Leveraging Pradhan Mantri Jan Dhan Yojana (PMJDY)

 
 

“PMJDY has made financial inclusion a universal phenomenon and improved financial profile of rural India.”
BM, Mirzapur, U.P

“Many women save Rs.50-500 without their husbands knowing about it.”
BM, Haryana

“Branch officials call us bank’s friend but don’t accept us as one.”
BM, Ferozpur, Punjab

“It was a zero-balance account, so we got it opened.”
Account holders, Haryana

About PMJDY

Pradhan Mantri Jan Dhan Yojana (PMJDY) was launched by the Hon’ble Prime Minister of India on August 28, 2014. PMJDY is a National Mission on Financial Inclusion encompassing an integrated approach to bring about comprehensive financial inclusion of all the households in the country. Objective of PMJDY is to ensure access to various financial services like availability of basic savings bank account, access to need based credit, remittances facility, insurance and pension to the excluded sections i.e. weaker sections & low income groups.
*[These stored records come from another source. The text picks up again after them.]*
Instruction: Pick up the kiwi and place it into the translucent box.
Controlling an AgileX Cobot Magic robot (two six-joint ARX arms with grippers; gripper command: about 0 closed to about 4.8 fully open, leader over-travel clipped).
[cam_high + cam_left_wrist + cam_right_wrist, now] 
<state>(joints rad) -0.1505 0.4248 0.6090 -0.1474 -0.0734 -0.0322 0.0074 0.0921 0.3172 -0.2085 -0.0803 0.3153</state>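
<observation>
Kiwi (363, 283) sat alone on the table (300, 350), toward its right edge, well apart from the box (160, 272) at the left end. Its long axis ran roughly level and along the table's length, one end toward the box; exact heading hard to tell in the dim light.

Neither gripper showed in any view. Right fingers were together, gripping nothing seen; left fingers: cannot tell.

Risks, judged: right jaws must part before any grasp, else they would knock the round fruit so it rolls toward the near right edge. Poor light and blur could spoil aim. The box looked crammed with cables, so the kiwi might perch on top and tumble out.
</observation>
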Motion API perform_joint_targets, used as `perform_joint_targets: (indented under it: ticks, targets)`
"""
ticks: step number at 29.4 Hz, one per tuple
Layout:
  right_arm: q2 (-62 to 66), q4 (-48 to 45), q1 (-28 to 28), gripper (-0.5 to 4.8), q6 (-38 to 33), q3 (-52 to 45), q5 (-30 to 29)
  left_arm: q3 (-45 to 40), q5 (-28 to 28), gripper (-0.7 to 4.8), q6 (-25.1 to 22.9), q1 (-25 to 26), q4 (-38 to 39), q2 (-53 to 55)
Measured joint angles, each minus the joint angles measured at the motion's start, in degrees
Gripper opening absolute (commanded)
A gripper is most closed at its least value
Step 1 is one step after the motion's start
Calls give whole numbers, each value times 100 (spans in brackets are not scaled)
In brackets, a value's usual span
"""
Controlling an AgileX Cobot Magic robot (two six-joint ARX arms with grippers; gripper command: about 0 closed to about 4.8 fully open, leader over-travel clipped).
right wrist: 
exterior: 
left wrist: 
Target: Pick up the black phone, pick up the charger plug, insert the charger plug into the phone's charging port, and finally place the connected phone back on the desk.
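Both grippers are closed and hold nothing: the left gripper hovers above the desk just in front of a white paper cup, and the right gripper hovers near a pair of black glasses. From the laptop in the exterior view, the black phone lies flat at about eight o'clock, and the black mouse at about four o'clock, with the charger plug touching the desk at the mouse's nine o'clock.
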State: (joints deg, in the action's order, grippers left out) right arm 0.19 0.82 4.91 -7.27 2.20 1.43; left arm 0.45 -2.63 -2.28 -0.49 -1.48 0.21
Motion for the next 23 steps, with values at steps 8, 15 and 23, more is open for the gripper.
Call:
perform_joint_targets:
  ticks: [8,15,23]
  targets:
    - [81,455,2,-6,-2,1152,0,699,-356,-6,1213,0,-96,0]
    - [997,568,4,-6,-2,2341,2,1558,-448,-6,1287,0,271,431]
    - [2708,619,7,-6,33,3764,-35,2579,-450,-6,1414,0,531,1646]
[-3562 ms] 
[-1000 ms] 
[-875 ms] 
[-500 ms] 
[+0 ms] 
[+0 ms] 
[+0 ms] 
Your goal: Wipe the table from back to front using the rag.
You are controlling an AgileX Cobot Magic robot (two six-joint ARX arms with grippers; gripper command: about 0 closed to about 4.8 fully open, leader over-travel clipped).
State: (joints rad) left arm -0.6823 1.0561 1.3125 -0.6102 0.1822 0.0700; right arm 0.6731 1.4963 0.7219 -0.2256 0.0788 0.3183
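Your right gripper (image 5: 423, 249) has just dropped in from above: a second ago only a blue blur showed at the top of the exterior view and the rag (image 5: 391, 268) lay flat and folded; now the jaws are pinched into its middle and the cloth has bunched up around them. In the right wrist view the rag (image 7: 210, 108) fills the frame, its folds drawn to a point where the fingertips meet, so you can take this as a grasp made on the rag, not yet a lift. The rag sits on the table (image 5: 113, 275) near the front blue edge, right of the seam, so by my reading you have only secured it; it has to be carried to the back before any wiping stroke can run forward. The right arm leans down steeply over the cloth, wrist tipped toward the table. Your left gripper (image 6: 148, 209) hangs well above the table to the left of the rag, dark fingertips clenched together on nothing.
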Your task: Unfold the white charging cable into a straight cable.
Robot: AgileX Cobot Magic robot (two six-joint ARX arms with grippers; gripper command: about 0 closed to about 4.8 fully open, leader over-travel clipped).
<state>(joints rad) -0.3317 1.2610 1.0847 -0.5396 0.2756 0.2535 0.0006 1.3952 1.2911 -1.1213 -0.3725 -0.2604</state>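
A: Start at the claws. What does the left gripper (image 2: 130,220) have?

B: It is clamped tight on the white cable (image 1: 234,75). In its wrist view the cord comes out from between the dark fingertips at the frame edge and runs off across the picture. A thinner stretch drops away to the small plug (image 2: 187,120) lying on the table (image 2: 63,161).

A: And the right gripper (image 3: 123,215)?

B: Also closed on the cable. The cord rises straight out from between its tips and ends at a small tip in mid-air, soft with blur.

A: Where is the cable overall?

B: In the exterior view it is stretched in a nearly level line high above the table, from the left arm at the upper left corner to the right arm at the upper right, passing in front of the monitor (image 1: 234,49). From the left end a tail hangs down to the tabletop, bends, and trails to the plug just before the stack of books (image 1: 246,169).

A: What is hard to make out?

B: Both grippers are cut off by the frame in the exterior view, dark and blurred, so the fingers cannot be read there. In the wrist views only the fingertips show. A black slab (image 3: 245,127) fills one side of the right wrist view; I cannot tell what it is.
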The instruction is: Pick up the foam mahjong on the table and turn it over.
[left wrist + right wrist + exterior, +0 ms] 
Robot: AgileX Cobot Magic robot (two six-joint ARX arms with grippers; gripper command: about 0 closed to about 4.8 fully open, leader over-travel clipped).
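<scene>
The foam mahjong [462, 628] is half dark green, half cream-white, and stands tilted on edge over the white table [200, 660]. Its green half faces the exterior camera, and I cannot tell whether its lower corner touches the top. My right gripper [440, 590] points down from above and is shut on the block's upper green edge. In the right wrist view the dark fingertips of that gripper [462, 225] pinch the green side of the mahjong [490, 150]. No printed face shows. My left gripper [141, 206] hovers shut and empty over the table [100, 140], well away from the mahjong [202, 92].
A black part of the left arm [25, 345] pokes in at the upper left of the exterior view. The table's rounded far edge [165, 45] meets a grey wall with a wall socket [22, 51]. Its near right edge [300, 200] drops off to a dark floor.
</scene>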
PMJDY is being executed by Government of India in a mission mode. It comprises of following six pillars to provide its beneficiaries with:

  • Universal access to banking facilities;
  • Basic bank account with overdraft facility and RuPay Debit card with built in accidental insurance;
  • Financial literacy to enable use of financial products;
  • Creation of Credit Guarantee fund to cover defaults in overdraft accounts;
  • Microinsurance facility for all account holders and;
  • Unorganised sector pension schemes such as Swavalamban.
Additionally the scheme envisages
  • Channelling all Government benefits (from Centre, State and Local Body) to the beneficiaries’ accounts and pushing the Direct Benefits Transfer (DBT) scheme of the Union Government.
  • Addressing technological issues like poor connectivity, on-line transactions.
  • Utilising and encouraging mobile transactions through telecom operators and their established centres as cash out points.
  • To reach out to the youth of this country to participate in the Mission Mode Programme.

Assessment of PMJDY: Studies Conducted by MicroSave

In collaboration with Bill and Melinda Gates Foundation (BMGF) MicroSave conducted three waves of assessments of Bank Mitrs (BMs) and their customers for PMJDY over a span of 15 months (Oct-14 to Dec 15).

Key Objectives
  • Measure the extent of on ground presence of BMs (Availability);
  • Analyse the nature and quantity of transactions conducted by agents (BMs);
  • Assess the quality of services provided by BMs to their customers;
  • Analyse the customer preferences for a transaction point;
  • Track the training, monitoring and marketing support provided by banks;
  • Evaluate agents’ satisfaction levels vis-a-vis their remuneration and;
  • Analyse the data to create insights and advisories for operational and policy improvements.
Methodology/ Approach

A mixed-method approach entailing both quantitative and qualitative interviews was adopted for the three waves of assessments. The selection of districts involved purposive sampling basis latest CRISIL Inclusix scores of the districts.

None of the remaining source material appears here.